A estreia de Winter Kills em 1979 encerrou uma produção que durou dois anos, paralisada por falta de verba e marcada pelo assassinato de um produtor e pela prisão de outro. O filme reúne Jeff Bridges — então conhecido pelo "garoto americano" de The Last Picture Show (1971) — e o lendário diretor John Huston atuando como pai do protagonista, em uma alegoria velada sobre o assassinato de John F. Kennedy baseada no romance de Richard Condon, autor também de The Manchurian Candidate.
O que aconteceu
Winter Kills chegou aos cinemas em 1979 dirigido por William Richert, que também assina o roteiro. A trama segue Nick Kegan (Bridges), herdeiro de uma dinastia familiar que descobre indícios de que o irmão mais velho, presidente eleito, foi vítima de conspiração. O tom oscila entre o thriller de conspiração clássico dos anos 70 e a comédia negra à la Dr. Strangelove, de Stanley Kubrick, com situações cada vez mais surreais conforme Nick investiga.
O elenco de apoio é extenso: Belinda Bauer, Ralph Meeker, Toshiro Mifune, Eli Wallach, Sterling Hayden, Tomas Milian, Elizabeth Taylor, Anthony Perkins e Joe Spinell. A presença de Huston como Pa Kegan — patriarca hedonista e ameaçador — funciona como ponte entre seu passado no film noir (estreou na direção com The Maltese Falcon, 1941) e suas participações em filmes de exploração italianos da década.
Como chegamos aqui
A década de 1970 viveu o auge do thriller de conspiração política nos EUA. O choque do escândalo Watergate e a renúncia de Richard Nixon em 1974 alimentaram narrativas sobre poder oculto nas altas esferas.
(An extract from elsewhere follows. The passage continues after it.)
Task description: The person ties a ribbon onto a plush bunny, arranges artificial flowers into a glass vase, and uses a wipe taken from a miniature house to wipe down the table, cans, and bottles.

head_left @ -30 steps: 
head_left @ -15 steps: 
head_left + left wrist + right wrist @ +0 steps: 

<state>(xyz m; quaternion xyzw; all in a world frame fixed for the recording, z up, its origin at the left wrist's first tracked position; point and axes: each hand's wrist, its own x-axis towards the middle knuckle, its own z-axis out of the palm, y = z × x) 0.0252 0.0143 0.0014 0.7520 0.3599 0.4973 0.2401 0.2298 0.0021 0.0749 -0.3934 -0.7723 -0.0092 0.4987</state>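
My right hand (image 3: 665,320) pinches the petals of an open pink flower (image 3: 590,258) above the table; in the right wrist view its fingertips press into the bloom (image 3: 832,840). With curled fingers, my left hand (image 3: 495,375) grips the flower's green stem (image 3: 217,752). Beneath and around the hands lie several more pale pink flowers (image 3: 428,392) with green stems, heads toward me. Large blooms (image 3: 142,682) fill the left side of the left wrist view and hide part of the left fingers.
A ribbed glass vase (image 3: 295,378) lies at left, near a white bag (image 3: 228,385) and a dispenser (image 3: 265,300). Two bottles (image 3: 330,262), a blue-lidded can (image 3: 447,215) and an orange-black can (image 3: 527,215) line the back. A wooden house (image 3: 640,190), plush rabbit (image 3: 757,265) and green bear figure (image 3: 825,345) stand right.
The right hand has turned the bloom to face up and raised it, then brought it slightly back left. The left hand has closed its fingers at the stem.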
O New Hollywood e a flexibilização do código Hays permitiram roteiros mais ousados, misturando noir, espionagem e horror.
Condon publicou o romance em 1974. As filmagens começaram em 1977, mas o dinheiro acabou. Richert precisou dirigir outro longa — The American Success Company (1980) — para arrecadar fundos e terminar Winter Kills. Nesse intervalo, o produtor Leonard Goldberg foi assassinado e o co-produtor Robert Sterling acabou preso. O filme só estreou em 1979, com distribuição limitada pela AVCO Embassy Pictures.
Huston já era uma lenda viva: dirigiu The Treasure of the Sierra Madre, The African Queen, The Man Who Would Be King e, anos depois, Annie (1982). Como ator, brilhou em Chinatown (1974) e topava papéis excêntricos em produções italianas como Tentacles e The Visitor. Em Winter Kills, ele une a gravidade noir ao deboche. Anos depois, adaptaria outro livro de Condon, Prizzi's Honor (1985), com Jack Nicholson.
Para Bridges, o papel de Nick Kegan antecipa a fase madura de Cutter's Way (1981), Against All Odds (1984) e Jagged Edge (1985), afastando-o do estereótipo de mocinho ingênuo.
O que vem depois
Apesar do fracasso comercial inicial, Winter Kills ganhou status de cult nas décadas seguintes. A versão do diretor, restaurada em 1983, adiciona cenas que ampliam a sátira. Hoje, o filme circula em plataformas de streaming e edições físicas de colecionador, sendo citado como precursor de obras como JFK (1991) de Oliver Stone.
- Romance original: Winter Kills, Richard Condon, 1974.
- Filme anterior de Condon adaptado: The Manchurian Candidate (1962 e 2004).
- Próximo trabalho de Richert: The American Success Company (1980).
- Próxima adaptação de Condon por Huston: Prizzi's Honor (1985).
Por onde começar com Winter Kills
Quem nunca viu o filme deve procurar a versão do diretor de 1983, que restaura o ritmo e a ironia pretendidos por Richert. A obra funciona como cápsula do tempo do cinema político dos anos 70: paranoia real, elenco estelar e um humor negro que alivia a tensão sem diminuir a gravidade do tema. Para fãs de Bridges, é o elo entre o astro juvenil e o ator de personagem que viria a vencer o Oscar por Crazy Heart (2009). Para estudiosos de Huston, é a prova de que seu talento diante das câmeras rivalizava com o de trás delas.
O longa continua relevante não pelo "quem matou JFK", mas pela forma como expõe a máquina de mitos e encobrimentos que move a política americana — um roteiro que, infelizmente, nunca sai de moda.